Phyllis Smith (Associate Professor of Law, Florida A&M University College of Law) recently published her article entitled The Estate and Gift Tax Implications of Self-Settled Domestic Asset Protection Trusts: Can You Really Have Your Cake and Eat it Too?, 44 New England L. Rev. 25 (2009). The abstract available on SSRN is below:
Self-settled asset protection trusts are wealth preservation trusts coupled with the spendthrift provisions. This type of trust permits the settler to have the benefit of treating the trust as a separate entity thereby protecting his assets from creditors while maintaining a pecuniary interest, as well as some level of control over what ultimately happens to the trust property. By providing asset protection from potential creditors while still having the ability to maintain a beneficial interest in the trust, the settler can essentially “have his cake and eat it too.” The typical domestic self-settled asset protection trust may not be treated as an asset of the settler for creditor claims. Whether these assets should be treated as owned by the settler for the purpose of inclusion in the gross estate of the decedent for estate tax purposes is the focus of this Article. The author asserts that it is appropriate to include certain property settled in a domestic asset protection trust (“DAPT”) in the settler gross estate for estate tax purposes because of the control the settler retains over the trust assets up until his death.
When Marilyn Rhodeback’s husband died in 1996 without a will, she knew she needed to get her own affairs in order. She grabbed the closest thing to her, which was a 14”x14” piece of wood, and drafted her will. Over the next few years, she amended it, dated it, and had her sisters sign it.
Marilyn died on April 7 in Johnstown, Ohio, and the will was probated at the Licking County Courthouse. Although unusual, the will is a fully-handwritten original, and the court deems it a legal document. All wills must be kept on file in the courthouse, but the wooden document won’t fit in the drawers. Instead, the courthouse made a copy of the will for the file and is keeping the original in the vault.
See L.B. Whyde, Johnstown Woman’s Will Recorded on Wood, Newark Advocate, Sept. 28, 2010.
Special thanks to Matthew Hochstetler (attorney, Wooster, OH) for bringing this to my attention.

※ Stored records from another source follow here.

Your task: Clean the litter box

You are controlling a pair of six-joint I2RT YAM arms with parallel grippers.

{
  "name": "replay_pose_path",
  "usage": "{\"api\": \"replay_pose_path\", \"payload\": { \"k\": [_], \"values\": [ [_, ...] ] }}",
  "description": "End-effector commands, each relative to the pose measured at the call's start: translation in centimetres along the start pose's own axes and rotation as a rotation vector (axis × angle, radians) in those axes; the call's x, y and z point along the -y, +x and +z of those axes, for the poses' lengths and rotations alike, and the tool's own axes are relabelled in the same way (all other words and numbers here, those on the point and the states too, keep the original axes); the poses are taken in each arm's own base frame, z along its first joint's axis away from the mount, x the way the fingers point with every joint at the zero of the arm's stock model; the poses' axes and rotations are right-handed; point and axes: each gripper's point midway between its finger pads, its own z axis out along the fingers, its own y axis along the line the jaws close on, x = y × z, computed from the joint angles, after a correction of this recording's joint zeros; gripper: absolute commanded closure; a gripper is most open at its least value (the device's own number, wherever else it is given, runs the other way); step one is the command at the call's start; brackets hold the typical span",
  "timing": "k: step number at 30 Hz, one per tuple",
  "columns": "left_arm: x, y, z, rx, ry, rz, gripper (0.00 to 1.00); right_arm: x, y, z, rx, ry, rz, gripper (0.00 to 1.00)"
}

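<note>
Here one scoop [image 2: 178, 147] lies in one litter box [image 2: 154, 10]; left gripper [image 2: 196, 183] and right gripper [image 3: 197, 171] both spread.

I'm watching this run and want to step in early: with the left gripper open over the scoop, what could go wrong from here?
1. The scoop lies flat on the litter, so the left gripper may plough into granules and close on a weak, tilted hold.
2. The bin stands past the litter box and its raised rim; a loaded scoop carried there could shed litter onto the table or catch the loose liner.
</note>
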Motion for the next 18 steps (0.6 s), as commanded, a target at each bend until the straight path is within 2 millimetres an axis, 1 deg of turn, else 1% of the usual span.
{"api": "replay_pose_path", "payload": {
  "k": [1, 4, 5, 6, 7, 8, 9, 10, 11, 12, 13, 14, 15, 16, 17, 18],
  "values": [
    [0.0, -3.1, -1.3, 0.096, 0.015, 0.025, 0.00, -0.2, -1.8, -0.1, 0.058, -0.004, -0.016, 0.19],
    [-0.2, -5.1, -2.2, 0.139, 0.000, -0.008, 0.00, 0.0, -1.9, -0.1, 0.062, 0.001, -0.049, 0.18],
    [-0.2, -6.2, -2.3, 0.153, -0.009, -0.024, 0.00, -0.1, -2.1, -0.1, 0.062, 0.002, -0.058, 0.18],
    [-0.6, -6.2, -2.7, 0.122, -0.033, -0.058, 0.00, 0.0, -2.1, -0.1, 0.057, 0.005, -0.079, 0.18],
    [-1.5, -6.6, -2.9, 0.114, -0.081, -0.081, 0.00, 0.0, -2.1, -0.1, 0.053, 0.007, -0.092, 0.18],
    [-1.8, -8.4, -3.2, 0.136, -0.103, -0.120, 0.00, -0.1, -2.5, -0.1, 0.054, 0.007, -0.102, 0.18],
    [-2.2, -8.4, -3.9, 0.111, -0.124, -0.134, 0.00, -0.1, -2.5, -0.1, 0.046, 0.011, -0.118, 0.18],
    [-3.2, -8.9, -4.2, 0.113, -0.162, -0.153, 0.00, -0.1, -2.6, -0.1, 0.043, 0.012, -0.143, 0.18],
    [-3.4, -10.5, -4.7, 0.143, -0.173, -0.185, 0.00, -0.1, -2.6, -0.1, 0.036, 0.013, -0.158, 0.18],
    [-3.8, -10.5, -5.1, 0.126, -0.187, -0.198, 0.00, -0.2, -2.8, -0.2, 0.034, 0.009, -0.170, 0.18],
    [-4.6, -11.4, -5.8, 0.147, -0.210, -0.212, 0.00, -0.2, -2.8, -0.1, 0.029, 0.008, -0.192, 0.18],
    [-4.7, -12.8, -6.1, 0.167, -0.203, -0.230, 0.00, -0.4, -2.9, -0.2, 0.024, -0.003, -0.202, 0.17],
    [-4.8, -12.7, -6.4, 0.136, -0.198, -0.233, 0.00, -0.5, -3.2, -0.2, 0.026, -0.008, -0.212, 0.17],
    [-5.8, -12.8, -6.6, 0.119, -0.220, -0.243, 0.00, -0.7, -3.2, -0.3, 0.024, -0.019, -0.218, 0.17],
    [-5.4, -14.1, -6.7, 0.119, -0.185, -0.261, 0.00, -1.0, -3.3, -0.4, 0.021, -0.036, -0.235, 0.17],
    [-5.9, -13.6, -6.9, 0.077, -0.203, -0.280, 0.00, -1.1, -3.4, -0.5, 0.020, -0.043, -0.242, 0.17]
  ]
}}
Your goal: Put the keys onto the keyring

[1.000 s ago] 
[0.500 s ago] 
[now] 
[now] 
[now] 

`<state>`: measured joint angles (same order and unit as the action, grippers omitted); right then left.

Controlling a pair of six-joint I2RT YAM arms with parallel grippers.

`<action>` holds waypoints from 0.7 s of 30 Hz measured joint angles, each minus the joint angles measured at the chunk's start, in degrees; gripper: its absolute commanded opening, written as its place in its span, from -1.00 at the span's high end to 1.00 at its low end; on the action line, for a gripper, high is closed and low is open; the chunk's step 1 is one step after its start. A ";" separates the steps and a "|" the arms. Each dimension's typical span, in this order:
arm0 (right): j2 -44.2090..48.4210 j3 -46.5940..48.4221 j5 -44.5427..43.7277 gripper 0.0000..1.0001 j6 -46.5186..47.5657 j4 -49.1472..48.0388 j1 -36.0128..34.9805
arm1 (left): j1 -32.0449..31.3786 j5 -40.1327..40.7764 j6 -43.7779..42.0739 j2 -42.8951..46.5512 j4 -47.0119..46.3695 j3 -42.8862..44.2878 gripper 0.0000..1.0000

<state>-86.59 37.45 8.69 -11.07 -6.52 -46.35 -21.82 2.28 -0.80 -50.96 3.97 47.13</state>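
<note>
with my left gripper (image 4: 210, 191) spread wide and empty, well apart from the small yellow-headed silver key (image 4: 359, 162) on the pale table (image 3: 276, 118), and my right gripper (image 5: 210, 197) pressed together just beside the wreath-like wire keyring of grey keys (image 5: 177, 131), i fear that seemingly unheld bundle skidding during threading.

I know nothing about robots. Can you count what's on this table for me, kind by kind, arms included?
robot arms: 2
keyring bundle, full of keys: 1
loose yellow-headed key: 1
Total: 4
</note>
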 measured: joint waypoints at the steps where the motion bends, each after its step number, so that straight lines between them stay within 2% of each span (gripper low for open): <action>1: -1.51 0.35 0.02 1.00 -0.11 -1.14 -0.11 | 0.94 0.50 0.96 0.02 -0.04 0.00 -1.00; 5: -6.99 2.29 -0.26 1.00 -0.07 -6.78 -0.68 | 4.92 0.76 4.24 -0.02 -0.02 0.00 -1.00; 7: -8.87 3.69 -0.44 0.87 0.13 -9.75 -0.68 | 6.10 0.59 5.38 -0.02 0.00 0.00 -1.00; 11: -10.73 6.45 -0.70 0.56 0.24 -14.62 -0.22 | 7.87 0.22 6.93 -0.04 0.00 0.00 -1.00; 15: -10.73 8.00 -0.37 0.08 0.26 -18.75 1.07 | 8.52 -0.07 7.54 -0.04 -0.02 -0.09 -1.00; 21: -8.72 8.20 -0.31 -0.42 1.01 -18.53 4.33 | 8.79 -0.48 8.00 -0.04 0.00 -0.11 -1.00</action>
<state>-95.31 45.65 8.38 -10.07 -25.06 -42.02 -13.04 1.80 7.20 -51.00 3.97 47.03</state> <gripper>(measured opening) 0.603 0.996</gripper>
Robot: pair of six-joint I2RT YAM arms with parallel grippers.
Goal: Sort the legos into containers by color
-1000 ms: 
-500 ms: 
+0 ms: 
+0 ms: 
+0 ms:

Tuesday, September 28, 2010
Gerry W. Beyer (Governor Preston E. Smith Regents Professor of Law, Texas Tech University School of Law) and Benjamin Major (J.D. 2010, Texas Tech University School of Law) recently published their article entitled Are In Terrorem Clauses Still Frightening?, Estate Planning Developments for Texas Professionals, July 2009. The abstract available on SSRN is below:
This article offers a brief history of how beneficiaries were frightened by the dead into not challenging testamentary instruments. A summary of Texas jurisprudence regarding enforcement of in terrorem clauses and exceptions to their enforcement follows along with a discussion of the intent behind HB 1969’s passage and the ways, if any, that HB 1969 changes Texas law regarding the enforcement of in terrorem clauses and exceptions to that enforcement. The article also discusses potential techniques that testators and settlors in Texas may use in their attempt to circumvent HB 1969’s limits on in terrorem clause enforcement.
Of the 65 elder law attorneys who responded to ElderLawAnswers’ survey, 29% work 41-50 hours per week, 35% work 51-60 hours per week, and 20% work more than 61 hours per week. In addition, the majority responded that they have to work at least some weekends. Others have vowed to never work weekends even if it means extra work during the week or arriving at the office early on Mondays to catch up.
See Survey Reveals Most Elder Law Attorneys Work More Than 40 Hours a Week, ElderLawAnswers, Sept. 9, 2010.